*Work instruction*: The lines of the records that include "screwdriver" should all be copied.

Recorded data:
···

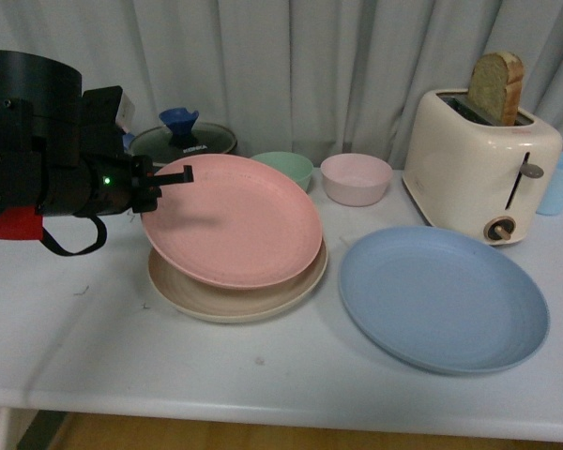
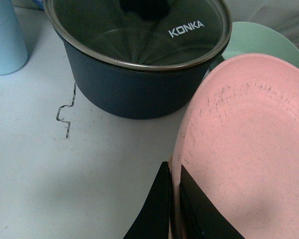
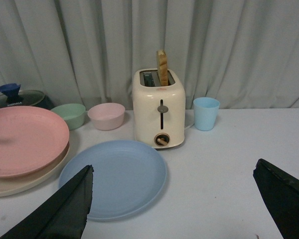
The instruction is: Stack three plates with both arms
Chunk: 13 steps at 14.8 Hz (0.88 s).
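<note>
Black arm (image 1: 33, 131), green light (image 1: 106, 181), red patch (image 1: 14, 225)

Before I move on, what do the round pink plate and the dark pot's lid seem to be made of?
Round pink plate: matte, unglazed-looking surface with fine dark flecks, so probably a fibre-filled plastic rather than ceramic; I cannot be sure. Dark pot's lid: see-through with reflections, so glass, edged by a shiny metal band.

At the tabletop's (image 1: 94, 356) back: lidded dark pot (image 1: 183, 141), green bowl (image 1: 283, 169), pink bowl (image 1: 356, 178), cream toaster (image 1: 483, 169) with bread (image 1: 496, 87), blue cup (image 1: 559, 183).
</note>
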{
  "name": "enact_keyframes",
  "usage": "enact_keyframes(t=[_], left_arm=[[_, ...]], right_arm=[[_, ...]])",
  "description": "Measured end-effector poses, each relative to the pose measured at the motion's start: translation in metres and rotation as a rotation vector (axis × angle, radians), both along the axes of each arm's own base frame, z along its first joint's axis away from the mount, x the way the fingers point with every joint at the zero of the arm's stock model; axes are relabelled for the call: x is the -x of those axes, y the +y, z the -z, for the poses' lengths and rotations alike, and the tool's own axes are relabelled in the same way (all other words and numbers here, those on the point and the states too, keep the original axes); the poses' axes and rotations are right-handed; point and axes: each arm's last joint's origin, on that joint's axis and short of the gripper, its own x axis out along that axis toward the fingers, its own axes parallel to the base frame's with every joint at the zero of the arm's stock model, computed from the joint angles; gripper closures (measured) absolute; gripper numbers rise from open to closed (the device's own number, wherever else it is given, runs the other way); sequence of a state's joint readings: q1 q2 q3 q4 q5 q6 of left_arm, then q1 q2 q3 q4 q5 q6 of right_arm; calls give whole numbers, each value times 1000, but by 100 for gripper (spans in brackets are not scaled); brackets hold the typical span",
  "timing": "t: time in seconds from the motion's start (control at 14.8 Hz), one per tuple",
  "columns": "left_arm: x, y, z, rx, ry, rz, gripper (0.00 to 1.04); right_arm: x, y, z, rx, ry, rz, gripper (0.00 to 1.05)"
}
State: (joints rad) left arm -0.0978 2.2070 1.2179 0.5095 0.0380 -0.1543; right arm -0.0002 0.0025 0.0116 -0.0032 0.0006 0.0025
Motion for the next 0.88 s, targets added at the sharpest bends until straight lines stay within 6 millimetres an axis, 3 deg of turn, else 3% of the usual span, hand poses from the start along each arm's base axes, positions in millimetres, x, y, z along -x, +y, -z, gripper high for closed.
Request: enact_keyframes(t=[0.2,0.54,0.68,0.88], left_arm=[[0,1,14,34,70,15,101],[1,-2,13,95,90,28,60],[8,0,0,162,49,-7,38],[37,4,-56,179,-198,-28,6]], right_arm=[[0,0,0,0,0,0,6],[0,0,0,0,0,0,6],[0,0,0,0,0,0,6],[0,0,0,0,0,0,6]])
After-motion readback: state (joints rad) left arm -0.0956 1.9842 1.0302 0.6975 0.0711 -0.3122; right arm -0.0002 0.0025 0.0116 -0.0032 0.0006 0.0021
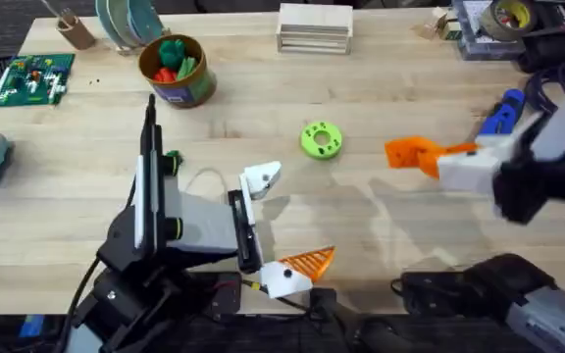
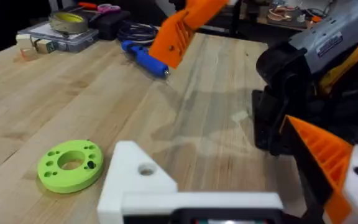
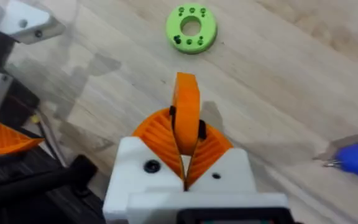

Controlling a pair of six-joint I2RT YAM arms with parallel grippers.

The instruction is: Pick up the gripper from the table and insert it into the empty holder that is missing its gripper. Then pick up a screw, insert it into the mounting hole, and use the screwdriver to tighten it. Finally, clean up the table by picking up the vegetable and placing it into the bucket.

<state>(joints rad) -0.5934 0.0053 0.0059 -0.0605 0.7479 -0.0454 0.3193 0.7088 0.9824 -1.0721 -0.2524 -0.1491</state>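
Orange gripper (image 3: 186, 112) pinched in right gripper's (image 3: 186, 149) jaws above table (image 3: 278, 93).

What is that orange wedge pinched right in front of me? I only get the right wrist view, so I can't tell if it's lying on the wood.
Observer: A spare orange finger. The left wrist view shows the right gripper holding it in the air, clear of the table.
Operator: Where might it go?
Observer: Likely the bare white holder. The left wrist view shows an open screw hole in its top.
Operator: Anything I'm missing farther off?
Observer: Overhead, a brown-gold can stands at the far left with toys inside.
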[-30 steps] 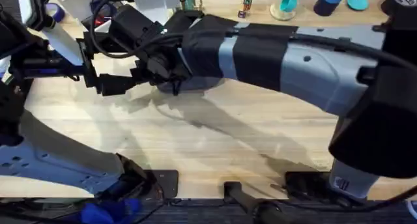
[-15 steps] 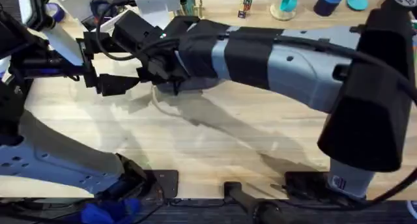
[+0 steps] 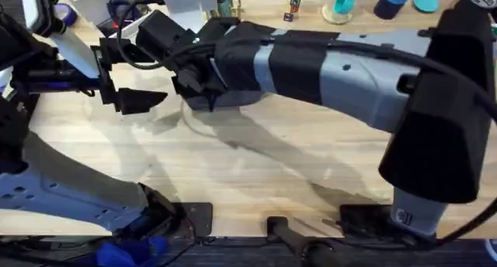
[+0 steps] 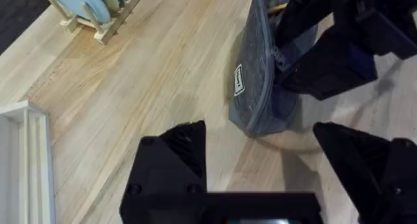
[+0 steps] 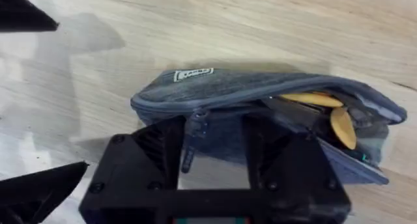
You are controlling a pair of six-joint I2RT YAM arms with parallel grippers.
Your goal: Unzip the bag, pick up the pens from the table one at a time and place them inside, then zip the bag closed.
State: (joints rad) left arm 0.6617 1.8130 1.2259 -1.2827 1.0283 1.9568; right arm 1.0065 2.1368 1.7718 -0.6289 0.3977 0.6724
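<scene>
The bag lies on the table toward the far side, left of centre, under the right arm that reaches across. Its zipper stands partly open at one end, where yellow items show inside; the end bearing the small label looks shut. The zipper pull hangs between the fingers of the right gripper, which appears pinched on it. The left gripper hovers just beside the labelled end with its fingers spread wide and nothing held.

The step in hand appears to be working the zipper. To do it well, the right gripper should draw the pull straight along the zipper line, low and level, while the left gripper pins the bag's end so the fabric does not slide or bunch.
</scene>
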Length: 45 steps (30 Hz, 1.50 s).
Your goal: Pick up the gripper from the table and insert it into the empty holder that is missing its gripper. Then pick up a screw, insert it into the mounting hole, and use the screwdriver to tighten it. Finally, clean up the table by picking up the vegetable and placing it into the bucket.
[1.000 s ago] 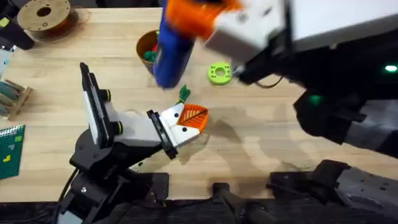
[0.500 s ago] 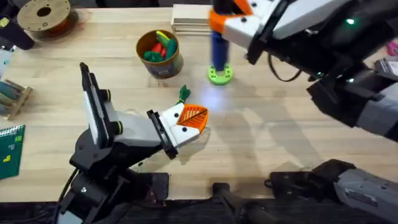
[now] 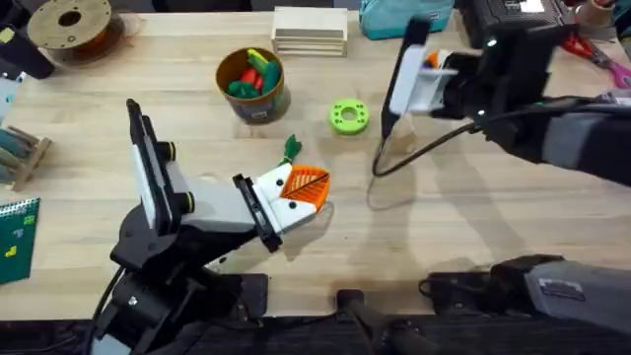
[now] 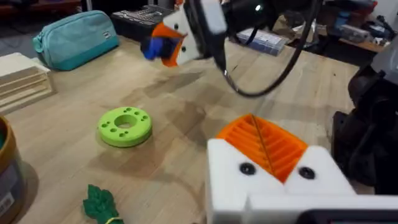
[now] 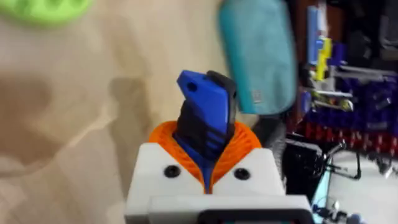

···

*Exercise answer*:
The instruction is: Pick up the gripper from the table and insert it into the empty holder that is missing its gripper. Then pick up a screw, insert it into the mounting hole, and use the screwdriver to tighten it. Finally, clean up the table by picking up the vegetable and placing it into the bucket.
Your goal: Pick up the gripper from the table and insert it into the empty holder that is missing its gripper. Then pick up a screw, insert it into the mounting hole, and use the screwdriver to tighten it. Finally, clean up the table by picking up the vegetable and placing it into the bucket.

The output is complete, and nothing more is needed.